Records from a data source
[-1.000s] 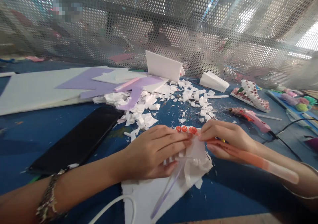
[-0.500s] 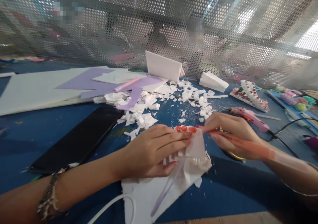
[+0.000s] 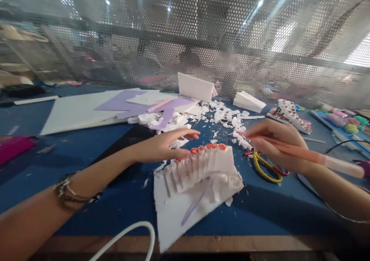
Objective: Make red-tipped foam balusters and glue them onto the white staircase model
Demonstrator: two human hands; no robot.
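Observation:
My left hand (image 3: 170,144) is stretched out above the left end of a white foam-like sheet (image 3: 173,222), fingers extended and nothing held. Its thumb tip is near, perhaps touching, a row of upright white folds (image 3: 199,168) on that sheet. Several of the folds have red-coloured tops (image 3: 222,147). A thin purple strip (image 3: 192,211) lies across the sheet's lower part. On the right, my right hand (image 3: 279,139) grips an orange marker pen (image 3: 303,153), its tip pointing left, apart from the folds. Scissors with yellow and red handles (image 3: 267,172) lie below this hand.
White scraps (image 3: 228,116) litter the middle. Purple sheets (image 3: 115,105) and white boards (image 3: 69,112) are stacked left, near a flat black object (image 3: 118,149). Folded white pieces (image 3: 195,86) stand before a perforated metal screen (image 3: 162,41). A white cable (image 3: 127,230) loops at the front.
My left hand has lifted off the folded piece and opened, uncovering more folds and red tops. My right hand has drawn the marker up and away from the piece. The camera view has shifted.

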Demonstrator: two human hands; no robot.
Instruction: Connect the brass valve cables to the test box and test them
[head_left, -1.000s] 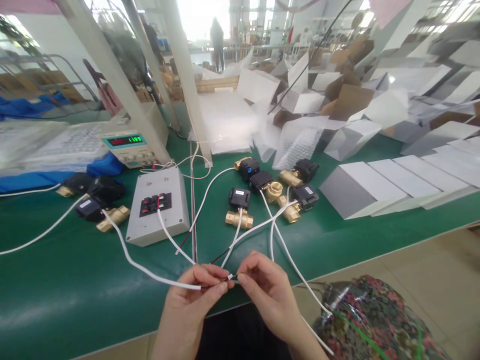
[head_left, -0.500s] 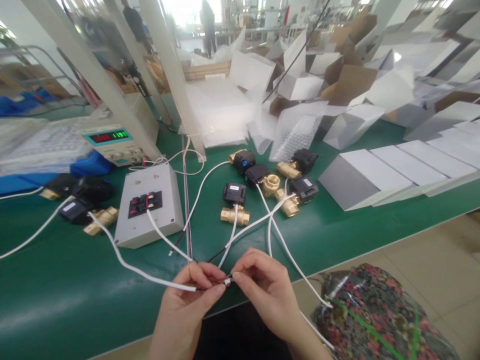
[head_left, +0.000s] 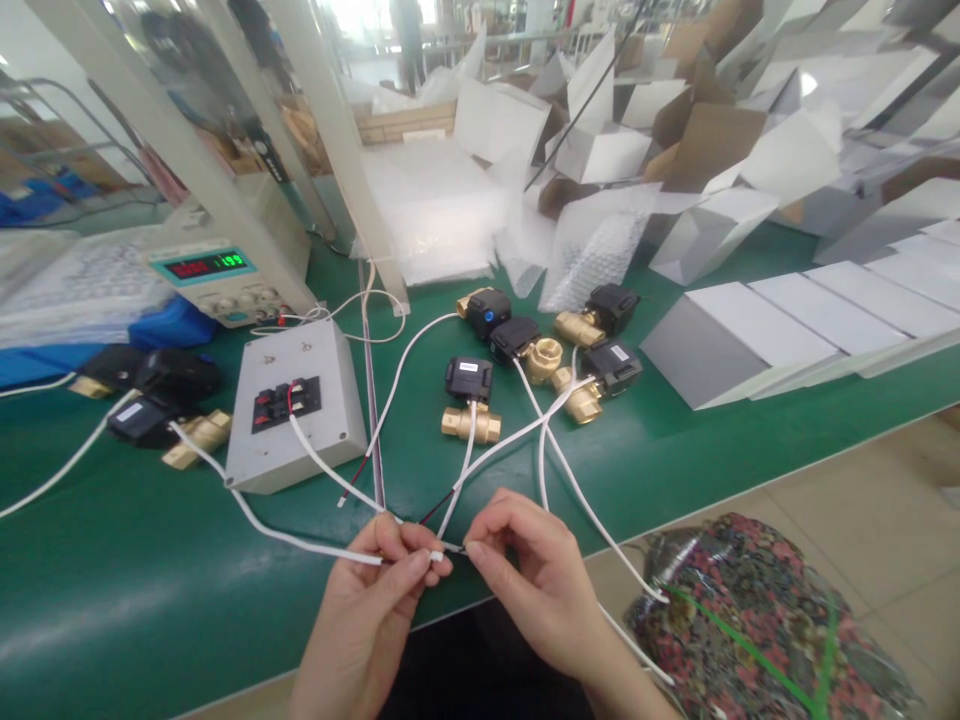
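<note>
Head view, green bench, left to right. Far left: three brass valves with black actuators in a cluster, one white lead running off the left edge. Behind them, one power supply with a lit red and green readout. Next, one grey terminal box with red and black clips, leads plugged in. Centre: five more brass valves, white leads trailing toward the bench edge; the nearest one stands alone. Right: a row of flat white boxes, exact count unclear. Bottom right: one floral bag.

Left hand pinched shut, thumb and forefinger on a white wire end. Right hand pinched shut on the thin lead tip just beside it. Both meet over the near bench edge, fingertips almost touching.
</note>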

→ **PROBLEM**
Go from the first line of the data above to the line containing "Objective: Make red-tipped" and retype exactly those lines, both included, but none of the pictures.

→ **ANSWER SPACE**
[-1.000s] 
[-0.500s] 
[+0.000s] 
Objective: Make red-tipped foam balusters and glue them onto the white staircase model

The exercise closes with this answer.